RAG is dead, right?? — Kuba Rogut, Turbopuffer

RAG is not dead but evolving—simple vector search RAG is being replaced by sophisticated agentic retrieval systems that iteratively search and reason over mu...

2026-06-14 By Sean Weldon

The Evolution of Retrieval Augmented Generation: From Simple Vector Search to Agentic Retrieval Systems

Abstract

This synthesis examines the architectural evolution of Retrieval Augmented Generation (RAG) systems from simple vector search implementations to sophisticated agentic retrieval frameworks. Through comparative analysis of production implementations—specifically Cursor's indexed semantic search approach and Cloud Code's grep-based methodology—this work establishes that embeddings function as cached compute, amortizing upfront indexing costs across multiple queries while reducing per-query token consumption. Empirical evidence from Cursor's deployment demonstrates 12.5-13.5% average accuracy improvements across models, with the Composer model achieving 24% gains, alongside 2.6% code retention improvements in large codebases. The analysis reveals that effective retrieval in trillion-token contexts requires staged mechanisms to identify relevant subsets rather than maximizing context window utilization, and that modern retrieval has evolved from one-time vector database queries to iterative, multi-modal discovery processes where agents progressively reason over context.

1. Introduction

The discourse surrounding Retrieval Augmented Generation (RAG) systems has generated considerable debate within the artificial intelligence research community, with some practitioners declaring the approach obsolete while others advocate for its continued relevance. This apparent contradiction stems from terminological ambiguity and the rapid evolution of retrieval architectures between 2023 and 2024. The central thesis of this analysis posits that RAG is not obsolete but rather undergoing fundamental transformation from simple vector search implementations to sophisticated agentic retrieval systems that iteratively search and reason over multiple modalities.

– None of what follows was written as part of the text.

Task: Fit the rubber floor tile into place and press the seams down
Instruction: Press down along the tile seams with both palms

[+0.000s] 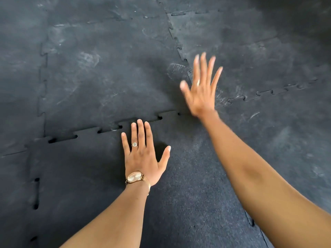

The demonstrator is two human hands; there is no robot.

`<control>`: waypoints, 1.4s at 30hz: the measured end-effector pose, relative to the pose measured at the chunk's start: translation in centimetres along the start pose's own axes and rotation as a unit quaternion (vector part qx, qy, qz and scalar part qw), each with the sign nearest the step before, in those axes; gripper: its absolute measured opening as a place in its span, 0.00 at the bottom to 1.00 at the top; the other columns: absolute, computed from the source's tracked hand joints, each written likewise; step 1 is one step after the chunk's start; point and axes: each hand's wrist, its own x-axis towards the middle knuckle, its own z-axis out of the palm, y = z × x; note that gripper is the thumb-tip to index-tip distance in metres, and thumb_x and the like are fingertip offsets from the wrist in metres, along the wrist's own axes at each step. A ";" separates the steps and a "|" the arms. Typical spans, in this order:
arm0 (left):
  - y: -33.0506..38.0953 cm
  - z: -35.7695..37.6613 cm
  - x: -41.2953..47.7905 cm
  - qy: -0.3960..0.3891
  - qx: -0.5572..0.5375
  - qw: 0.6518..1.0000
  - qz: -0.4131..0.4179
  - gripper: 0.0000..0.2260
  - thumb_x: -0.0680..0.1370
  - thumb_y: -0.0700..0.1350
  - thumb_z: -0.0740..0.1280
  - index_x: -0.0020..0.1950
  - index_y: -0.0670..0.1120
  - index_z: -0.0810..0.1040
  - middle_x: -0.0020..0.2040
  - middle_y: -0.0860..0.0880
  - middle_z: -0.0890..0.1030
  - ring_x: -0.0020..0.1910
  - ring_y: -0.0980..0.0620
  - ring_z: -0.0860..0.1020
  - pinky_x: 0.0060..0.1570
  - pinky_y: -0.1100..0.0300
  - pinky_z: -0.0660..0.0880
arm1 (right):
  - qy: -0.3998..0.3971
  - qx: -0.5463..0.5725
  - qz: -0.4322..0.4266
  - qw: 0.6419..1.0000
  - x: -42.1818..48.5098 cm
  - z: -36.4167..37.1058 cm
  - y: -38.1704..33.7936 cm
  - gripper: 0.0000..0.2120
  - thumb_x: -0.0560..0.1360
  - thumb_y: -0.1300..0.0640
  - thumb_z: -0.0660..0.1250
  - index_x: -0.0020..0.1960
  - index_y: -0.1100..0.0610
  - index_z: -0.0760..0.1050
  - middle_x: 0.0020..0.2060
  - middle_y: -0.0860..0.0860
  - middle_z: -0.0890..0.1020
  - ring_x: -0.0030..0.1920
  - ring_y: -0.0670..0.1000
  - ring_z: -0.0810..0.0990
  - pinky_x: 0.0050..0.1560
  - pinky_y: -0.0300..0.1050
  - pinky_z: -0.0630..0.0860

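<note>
A black speckled rubber floor tile (188, 185) with puzzle-cut edges lies in the near middle of the floor among matching tiles. Its far seam (111, 128) runs left to right with small dark gaps at the teeth. My left hand (143, 154) rests flat on this tile just below that seam, fingers spread, with a ring and a gold watch. My right hand (202, 86) is open with fingers apart, blurred, over the far right corner where the seams meet; I cannot tell whether it touches the floor.
Scuffed dark tiles (107, 77) cover the floor all around, joined by interlocking seams (268, 92). The tile's left edge (36, 192) shows dark gaps at its teeth. A small gap shows at the right edge (252, 222).
</note>
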 end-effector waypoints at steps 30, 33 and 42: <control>0.0 -0.7 -0.3 -0.018 -0.028 0.999 0.012 0.39 0.78 0.67 0.45 0.79 0.40 0.45 0.80 0.43 0.45 0.79 0.46 0.42 0.76 0.43 0.41 | -0.230 -0.046 -0.011 0.972 -1.9 4.8 -6.9 0.34 0.79 0.34 0.38 0.80 0.51 0.44 0.80 0.50 0.47 0.78 0.58 0.36 0.73 0.69 0.37; -3.3 -1.7 -1.2 0.030 -0.072 0.997 0.005 0.36 0.79 0.63 0.49 0.79 0.40 0.50 0.80 0.42 0.50 0.79 0.45 0.48 0.77 0.47 0.45 | -0.229 -0.051 -0.015 0.972 -1.8 4.9 -7.0 0.34 0.79 0.34 0.38 0.80 0.51 0.44 0.80 0.51 0.47 0.78 0.59 0.36 0.73 0.69 0.37; -9.3 -1.3 -2.5 0.015 0.027 0.995 -0.099 0.34 0.80 0.61 0.44 0.80 0.42 0.48 0.80 0.43 0.51 0.79 0.43 0.48 0.75 0.39 0.47 | -0.241 -0.051 -0.006 0.969 -1.8 4.8 -7.2 0.36 0.78 0.32 0.38 0.80 0.51 0.45 0.80 0.50 0.47 0.78 0.58 0.38 0.74 0.68 0.37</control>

Terminological precision is essential for understanding this evolution. Retrieval Augmented Generation (RAG) encompasses multiple retrieval modalities including vector search, full-text search algorithms such as BM25, pattern matching through regular expressions and globbing, and basic filtering mechanisms, all integrated with large language model generation. In contrast, agentic search represents an advanced paradigm wherein autonomous agents employ multiple tools to progressively and iteratively discover and reason over context across sequential steps. Importantly, agentic search is not merely file system grep operations but rather a sophisticated process where agents read files, assess relevance, determine information sufficiency, and continue searching until reaching satisfactory states.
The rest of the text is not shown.